This book had everything I want in a good story—strong characterization, witty dialogue, and a fast-paced, twisty plot—AND it involved a heist. The story revolves around 5 friends and was told from each of their POVs. Clark did a brilliant job of keeping each character and voice distinct and fresh. I found myself drawn to each of them as they work together to pull off a heist that could ruin their promising futures in order to protect one of their own. Through everything they try to accomplish and discover about themselves, their friendships and their loyalty to one another remained their priority. I miss these characters and their banter already!! Clark is an author to watch. I loved this book and highly recommend it.
Hilarious characters, heart-warming friendship. What more could you want in a book? It is so easy to get immersed in the lives of these characters, who are all so delightfully hilarious and loyal to each other. The plot is great, but the character development is even better. I'm looking forward to Clark's next book already!
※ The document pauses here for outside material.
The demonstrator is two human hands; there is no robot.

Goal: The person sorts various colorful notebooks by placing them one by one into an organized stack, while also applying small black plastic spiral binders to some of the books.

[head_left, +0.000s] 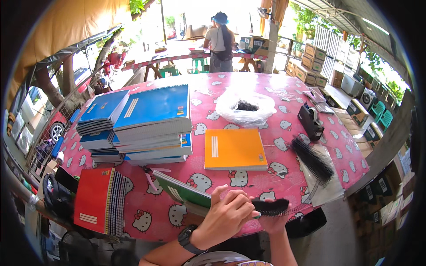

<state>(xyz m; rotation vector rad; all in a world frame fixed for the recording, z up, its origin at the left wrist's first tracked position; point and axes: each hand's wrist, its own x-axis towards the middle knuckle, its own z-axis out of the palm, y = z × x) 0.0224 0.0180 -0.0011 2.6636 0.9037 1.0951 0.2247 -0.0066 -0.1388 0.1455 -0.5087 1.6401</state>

Original and strong writing. Good representation from all that I can tell. I really thought this was so cute and sweet and, most of all, good. SUCH a dynamic novel. 4.5/5 stars.
I am so disappointed that I didn't like this one. This sounds right up my alley and definitely fits in with my reading trends over the last few months. I think the plot of the novel is fantastic and unique, however, the execution just didn't do it for me. The 5 POVs were way too much for me. I also didn't like how jarring it was to go from one to another. Large amounts of time passed between one character's point of view to another's and it was really hard to keep the timeline straight. I also didn't like the voice or attitude of two of our five MCs so that made everything else really difficult. I couldn't tell the difference between the characters' POVs sometimes either, which didn't mesh well with the confusing timeline. I think the characterization was the major problem for me. Besides what's listed above, I had a hard time connecting with any of the characters. I needed to fall in love with each of these characters and sadly I didn't fall in love with any of them. It's really hard to make five distinct voices while also making the reader invested in them. I think this would've been more successful with fewer POVs. I still loved the plot and idea, I just wish it was executed better. *I received a complimentary copy of this book from Random House through NetGalley. Opinions expressed in this review are completely my own.*
Although I'm far from a computer genius (it's a miracle I've managed my blog for so long), hacking stories fascinate me. Nothing is private anymore, and a good hacker can get nearly any information they desire. And that's downright scary. These five friends are fiercely loyal and supportive of each other, and it's understandable that they want to help Bellamy. Suspension of disbelief isn't anything new to me - plenty of stories require it. But in this case, a phone call to MIT's admissions office seems like a logical first step before planning a heist of this magnitude - especially considering the numerous laws broken by these teens and the potential consequences of their actions. Yes, Bellamy's dad is a total deadbeat for not having any contact with her, but it would have been more believable if all other possibilities had been exhausted. Some of the interactions and dialogue between this group are amusing, and I especially enjoyed Bellamy's rational and literal explanations of things. Even though the dialogue is entertaining at times, there's a tremendous amount of it among this group that does nothing to advance the plot, and other than Bellamy, I had trouble distinguishing the voices of each character. Writing from five POVs is admirable and allows the reader more insight into the characters, but I referred back to the chapter header numerous times to see who was speaking. Looking at other reviews, I'm in the minority on this one. If you enjoy a good heist story (and who doesn't?), strong friendship bonds, witty banter, and are able to suspend disbelief, this may be the book for you. In my case, I was hoping the plot would be heavier on the heist action. Thanks to NetGalley and the publisher for the ARC.